Joaquin Phoenix’s Joker has an aesthetic density, due to its imagistic beauty, as well as political density, due to the turn of a subjectivity that reinvents itself in face of the adversities of its social structure: violent, without resources, care, medication or listening. There is still a subjective invention in creating a sinthome that transforms the terror of being a persecuted and despised object into a subject worth of leadership, even if it’s as a supervillain. As Joker, Arthur occupies a place similar to that of a saint homme[4], a holy man, regarded as a hero among a mass that identifies with his aggressiveness, but that does not understand him. Incarcerated, his last line is: you wouldn’t get it. What happens in the mass, in the masked crowd, does not seem to be quite what happens to Joker. For him, it goes beyond a social and political riot; it has a structuring function that does not completely eliminate the devastating and insufficient relation to the Other. It is nomination that, in regards to the subject, allows him to do without the Name of the Father and, in regards to the mass, sanctifies him.


[1] Spelling used by Lacan to designate a substitute of the father who does not name, that is, different from the symptom, sinthome would be an invention of the subject, which would function in the place of the paternal resignation.

[2] The term kakon was used by French psychiatry around the 20’s and 30’s, in order to approach themes as aggression and unmotivated killing. Throughout his teaching, Lacan resumes the term and designates it as an unpleasant feeling that invades the subject and which, in psychosis, makes him want to get rid of this evil through a tendency to aggression.
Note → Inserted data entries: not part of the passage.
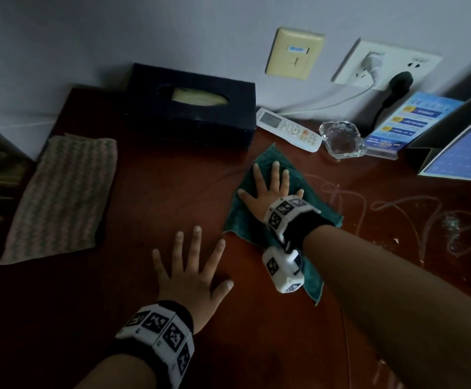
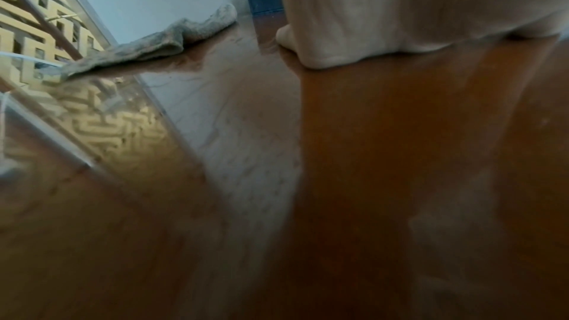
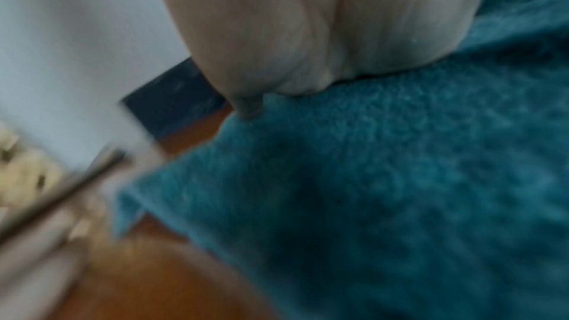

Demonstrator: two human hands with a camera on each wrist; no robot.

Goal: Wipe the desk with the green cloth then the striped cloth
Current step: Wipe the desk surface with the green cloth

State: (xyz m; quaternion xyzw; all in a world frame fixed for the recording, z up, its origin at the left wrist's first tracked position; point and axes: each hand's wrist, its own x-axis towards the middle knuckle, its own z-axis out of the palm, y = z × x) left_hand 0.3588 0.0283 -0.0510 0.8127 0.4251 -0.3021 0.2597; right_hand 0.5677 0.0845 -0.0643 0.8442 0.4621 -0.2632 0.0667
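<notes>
The green cloth (image 1: 245,220) lies spread on the dark red-brown desk (image 1: 158,197), right of centre. My right hand (image 1: 270,186) presses flat on it with straight, spread fingers; in the right wrist view the palm (image 3: 323,28) sits on the green cloth (image 3: 385,191). My left hand (image 1: 192,265) rests flat on the bare desk just left of the cloth, fingers spread, holding nothing. The striped cloth (image 1: 60,197) lies folded at the desk's left edge, also seen as the striped cloth (image 2: 147,43) in the left wrist view.
A dark tissue box (image 1: 192,108) stands at the back wall. A white remote (image 1: 287,130), a glass ashtray (image 1: 341,138), a blue leaflet (image 1: 408,122) and a tilted screen (image 1: 464,147) crowd the back right. Wet streaks (image 1: 397,209) mark the desk's right side.
</notes>
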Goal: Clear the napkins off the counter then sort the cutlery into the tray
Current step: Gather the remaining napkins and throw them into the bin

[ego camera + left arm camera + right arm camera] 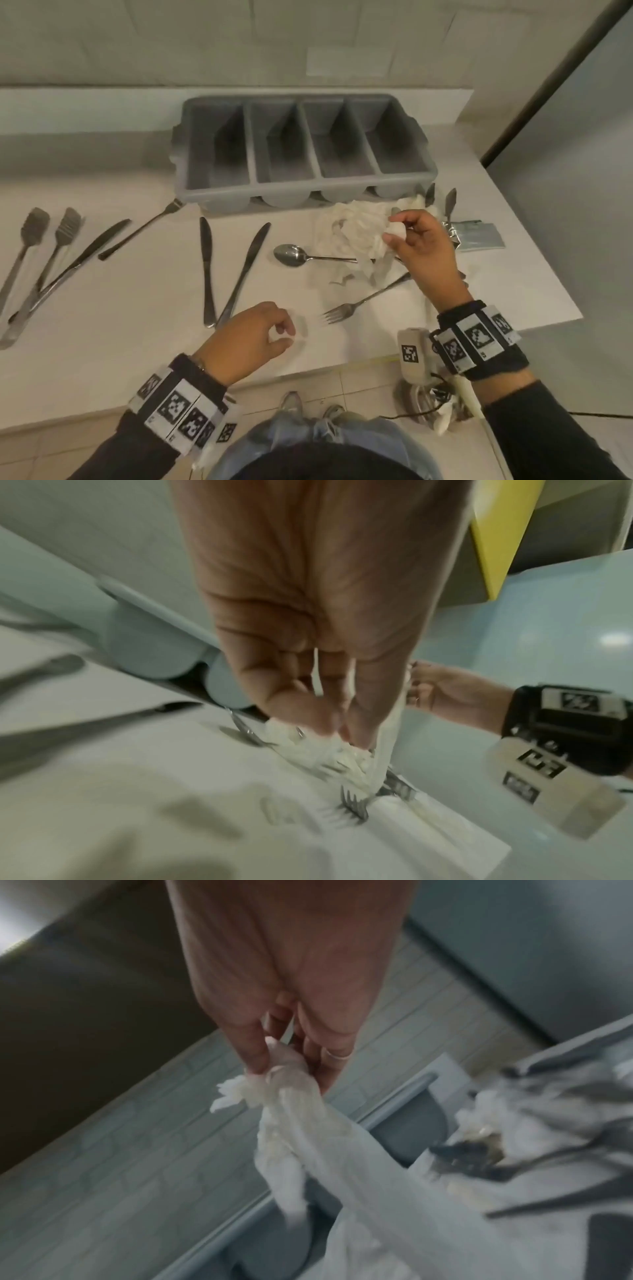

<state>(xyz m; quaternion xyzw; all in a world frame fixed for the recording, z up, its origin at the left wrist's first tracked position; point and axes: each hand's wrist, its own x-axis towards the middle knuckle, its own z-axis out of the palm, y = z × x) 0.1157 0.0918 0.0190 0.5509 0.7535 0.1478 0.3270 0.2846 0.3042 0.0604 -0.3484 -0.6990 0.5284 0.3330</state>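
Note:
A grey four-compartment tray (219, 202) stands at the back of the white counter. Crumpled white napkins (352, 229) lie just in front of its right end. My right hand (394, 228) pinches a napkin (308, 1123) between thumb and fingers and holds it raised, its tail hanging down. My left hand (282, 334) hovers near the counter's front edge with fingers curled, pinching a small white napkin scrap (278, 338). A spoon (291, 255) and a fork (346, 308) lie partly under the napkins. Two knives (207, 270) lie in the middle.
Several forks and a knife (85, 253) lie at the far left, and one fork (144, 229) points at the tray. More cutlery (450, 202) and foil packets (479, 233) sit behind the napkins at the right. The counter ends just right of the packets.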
[3] The case of Aimée is discussed in the doctoral thesis of Lacan, entitled “On Paranoiac Psychosis in its Relations to the Personality” (1932/1975).

[4] In Seminar XXII, Lacan plays with the homophony between the French words sinthome and saint-homme. Such play takes up the idea of saint and man in relation to the symptom. We shall consider the saint as the one who wants to take the place of the incarnated object a, as suggested by Miller in his “Nota a Margem de Televisão” (1973/2003).